Je te comprends, mais tu sais, je préfère me passer dans la mémoire le film des années '80. Tous dans une galère commune, on jouait un jeu idiot qui paraissait éternel, comme l'idéologie en place. Paradoxalement, le fait d'être des complices solidaires rendait l'existence par endroits plus supportable qu'elle ne l'est aujourd'hui (pas pour tous...). Tu passais chaque dimanche matin à la maison, tu me trouvais toujours dans la cuisine, en train de préparer des plats pour la semaine, et à écouter en sourdine à la radio le poste interdit "Free Europe". Je te proposais le petit café rituel, et on commençait à parler politique, à refaire le monde...Ces moments me manquent énormément, surtout maintenant.

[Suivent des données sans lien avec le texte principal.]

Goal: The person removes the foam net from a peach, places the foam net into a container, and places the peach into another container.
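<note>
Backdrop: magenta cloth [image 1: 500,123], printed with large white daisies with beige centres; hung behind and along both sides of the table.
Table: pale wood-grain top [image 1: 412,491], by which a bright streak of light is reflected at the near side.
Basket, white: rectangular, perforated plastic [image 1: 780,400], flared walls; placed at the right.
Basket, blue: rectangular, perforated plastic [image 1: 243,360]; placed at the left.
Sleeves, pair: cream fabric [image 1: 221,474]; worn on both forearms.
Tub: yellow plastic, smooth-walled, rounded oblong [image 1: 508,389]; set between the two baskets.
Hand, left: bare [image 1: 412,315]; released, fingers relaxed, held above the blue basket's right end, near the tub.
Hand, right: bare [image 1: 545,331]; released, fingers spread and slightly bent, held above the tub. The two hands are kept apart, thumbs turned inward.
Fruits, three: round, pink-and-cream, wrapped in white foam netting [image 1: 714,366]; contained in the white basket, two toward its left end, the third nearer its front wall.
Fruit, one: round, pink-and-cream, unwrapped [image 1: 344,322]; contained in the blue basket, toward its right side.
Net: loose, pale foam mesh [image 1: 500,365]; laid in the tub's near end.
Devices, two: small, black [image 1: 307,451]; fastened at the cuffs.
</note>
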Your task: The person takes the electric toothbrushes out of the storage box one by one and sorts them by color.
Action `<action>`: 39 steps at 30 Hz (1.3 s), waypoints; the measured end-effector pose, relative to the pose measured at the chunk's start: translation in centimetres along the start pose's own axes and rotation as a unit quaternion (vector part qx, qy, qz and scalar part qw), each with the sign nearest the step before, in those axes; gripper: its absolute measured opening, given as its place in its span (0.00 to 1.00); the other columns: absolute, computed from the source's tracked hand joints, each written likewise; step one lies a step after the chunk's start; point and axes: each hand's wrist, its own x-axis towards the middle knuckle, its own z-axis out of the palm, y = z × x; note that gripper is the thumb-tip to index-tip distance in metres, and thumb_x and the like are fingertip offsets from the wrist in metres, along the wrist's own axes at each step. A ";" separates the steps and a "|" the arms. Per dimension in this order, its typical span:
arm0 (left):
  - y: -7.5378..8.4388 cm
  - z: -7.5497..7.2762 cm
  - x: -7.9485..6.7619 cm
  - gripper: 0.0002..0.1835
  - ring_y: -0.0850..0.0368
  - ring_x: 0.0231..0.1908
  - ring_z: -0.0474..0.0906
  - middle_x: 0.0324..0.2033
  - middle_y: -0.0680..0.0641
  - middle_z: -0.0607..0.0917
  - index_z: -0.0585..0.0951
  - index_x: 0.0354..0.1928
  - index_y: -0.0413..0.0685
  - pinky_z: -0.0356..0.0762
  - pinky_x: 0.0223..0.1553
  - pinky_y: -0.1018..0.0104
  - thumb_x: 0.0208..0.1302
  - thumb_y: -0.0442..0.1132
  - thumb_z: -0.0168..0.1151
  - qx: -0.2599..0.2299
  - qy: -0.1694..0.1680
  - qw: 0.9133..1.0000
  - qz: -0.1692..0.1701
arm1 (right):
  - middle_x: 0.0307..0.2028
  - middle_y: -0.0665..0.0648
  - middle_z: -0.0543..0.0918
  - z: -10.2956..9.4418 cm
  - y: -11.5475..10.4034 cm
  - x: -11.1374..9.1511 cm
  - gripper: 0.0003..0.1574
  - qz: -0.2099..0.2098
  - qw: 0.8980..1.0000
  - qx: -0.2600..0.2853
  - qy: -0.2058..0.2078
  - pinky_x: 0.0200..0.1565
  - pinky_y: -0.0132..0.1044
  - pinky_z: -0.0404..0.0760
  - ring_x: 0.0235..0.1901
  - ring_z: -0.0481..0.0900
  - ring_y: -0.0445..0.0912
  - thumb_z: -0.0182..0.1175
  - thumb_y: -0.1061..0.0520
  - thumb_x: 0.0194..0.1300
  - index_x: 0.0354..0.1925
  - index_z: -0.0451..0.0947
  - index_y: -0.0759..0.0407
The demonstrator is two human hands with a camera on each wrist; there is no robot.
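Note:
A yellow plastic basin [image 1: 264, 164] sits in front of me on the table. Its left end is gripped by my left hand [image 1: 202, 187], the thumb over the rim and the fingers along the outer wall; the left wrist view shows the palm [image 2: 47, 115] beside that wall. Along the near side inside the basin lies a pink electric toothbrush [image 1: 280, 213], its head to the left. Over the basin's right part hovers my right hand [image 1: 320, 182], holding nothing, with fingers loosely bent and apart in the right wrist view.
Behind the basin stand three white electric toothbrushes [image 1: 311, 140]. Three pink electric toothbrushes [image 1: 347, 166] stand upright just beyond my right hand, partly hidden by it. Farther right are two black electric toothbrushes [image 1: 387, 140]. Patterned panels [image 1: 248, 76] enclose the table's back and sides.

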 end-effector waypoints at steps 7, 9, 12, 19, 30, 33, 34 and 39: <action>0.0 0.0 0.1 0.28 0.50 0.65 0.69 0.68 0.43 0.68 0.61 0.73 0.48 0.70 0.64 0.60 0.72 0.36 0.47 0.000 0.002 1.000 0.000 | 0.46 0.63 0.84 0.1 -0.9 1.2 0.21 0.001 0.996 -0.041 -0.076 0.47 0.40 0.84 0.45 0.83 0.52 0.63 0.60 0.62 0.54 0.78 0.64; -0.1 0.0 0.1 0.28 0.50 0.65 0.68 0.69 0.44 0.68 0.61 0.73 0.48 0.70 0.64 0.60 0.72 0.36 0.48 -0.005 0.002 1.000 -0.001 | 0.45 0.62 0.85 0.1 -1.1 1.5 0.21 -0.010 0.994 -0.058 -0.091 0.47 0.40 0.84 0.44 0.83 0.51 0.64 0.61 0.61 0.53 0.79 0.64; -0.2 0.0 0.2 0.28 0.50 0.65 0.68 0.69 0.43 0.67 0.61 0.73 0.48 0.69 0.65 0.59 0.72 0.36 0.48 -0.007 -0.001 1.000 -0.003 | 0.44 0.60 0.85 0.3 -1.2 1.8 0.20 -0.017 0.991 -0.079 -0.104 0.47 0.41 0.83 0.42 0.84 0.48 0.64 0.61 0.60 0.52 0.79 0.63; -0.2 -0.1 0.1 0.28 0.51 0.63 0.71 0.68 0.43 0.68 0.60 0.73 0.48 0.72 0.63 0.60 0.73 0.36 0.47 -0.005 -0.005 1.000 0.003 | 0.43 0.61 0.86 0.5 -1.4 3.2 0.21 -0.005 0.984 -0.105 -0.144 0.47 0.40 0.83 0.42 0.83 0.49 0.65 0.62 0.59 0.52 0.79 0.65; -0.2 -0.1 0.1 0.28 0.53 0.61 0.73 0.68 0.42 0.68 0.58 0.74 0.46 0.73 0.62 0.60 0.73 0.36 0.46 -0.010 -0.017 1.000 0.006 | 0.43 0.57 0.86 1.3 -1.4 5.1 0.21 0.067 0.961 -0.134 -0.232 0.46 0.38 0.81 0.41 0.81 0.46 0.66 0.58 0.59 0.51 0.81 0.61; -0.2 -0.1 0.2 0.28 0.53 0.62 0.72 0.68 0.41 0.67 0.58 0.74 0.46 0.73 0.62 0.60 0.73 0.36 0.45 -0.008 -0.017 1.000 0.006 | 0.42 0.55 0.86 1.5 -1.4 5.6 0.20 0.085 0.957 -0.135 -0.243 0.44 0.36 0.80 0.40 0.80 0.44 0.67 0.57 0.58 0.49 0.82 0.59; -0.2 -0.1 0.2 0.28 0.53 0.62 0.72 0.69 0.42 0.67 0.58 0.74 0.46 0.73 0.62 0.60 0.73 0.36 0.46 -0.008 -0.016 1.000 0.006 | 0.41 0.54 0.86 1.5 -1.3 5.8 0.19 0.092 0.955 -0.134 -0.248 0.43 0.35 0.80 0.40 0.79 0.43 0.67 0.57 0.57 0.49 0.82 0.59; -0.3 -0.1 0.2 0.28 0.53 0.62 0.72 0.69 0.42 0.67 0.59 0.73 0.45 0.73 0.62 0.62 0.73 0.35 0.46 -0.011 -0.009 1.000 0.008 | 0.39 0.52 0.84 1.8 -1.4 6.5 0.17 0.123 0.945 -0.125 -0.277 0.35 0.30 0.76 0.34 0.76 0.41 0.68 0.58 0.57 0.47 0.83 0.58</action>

Tu serais amusé de voir nos frais Eurodéputés, qui ne parlent bien aucune langue, sauf la langue de bois (tu as raison, ils n'ont pas besoin d'une autre). Bien sûr que j'ai hérité de ta révolte contre la bêtise et l'injustice, seulement, moi, je me suis vue obligée de calquer mon destin dessus. Il y a quelques années, tu m'as dit avec une amertume résignée: "Tu aimes les choses difficiles, ma fille...". Ce sont elles qui m'aiment aussi, papa.
Je suis sûre qu'aujourd'hui tu vois les choses différemment. Ta résignation a dû se transformer en acceptation joyeuse (c'est l'alchimie de l'esprit, maintenant tu dois connaître pour de vrai cette théorie-là, sur le désir essentiel...).
Je sais que tu seras toujours présent, et que tu ne tarderas jamais à me souffler les bonnes réponses (oui, tu as voulu que je fasse du droit, et pas de lettres, mais, tu vois, je me suis parfois débrouillée tout aussi bien qu'un spécialiste).
J'espère pouvoir venir en Roumanie le plutôt posible te dire bonjour et arroser la plante, il paraît que tu l'aimes beaucoup et qu'elle s'y plaît! 
Tu sais, n'est-ce pas, que dans quelques mois, tu auras une arrière-petite-fille qui devra se montrer travailleuse, car elle devra parler également le roumain et l'anglais.
Essaie d'être en paix!
Ta fille qui t'aime, Carmenouch.
P.S. Tu vois qu'à Bucarest, en ce moment, il y a le Sommet de la Francophonie, n'est-ce pas? Non, je ne peux te dire exactement à quoi cela sert, j'ai lu que le thème portait sur la société de l'information et sur l'éducation... Ambitieux, tu ne trouves pas?"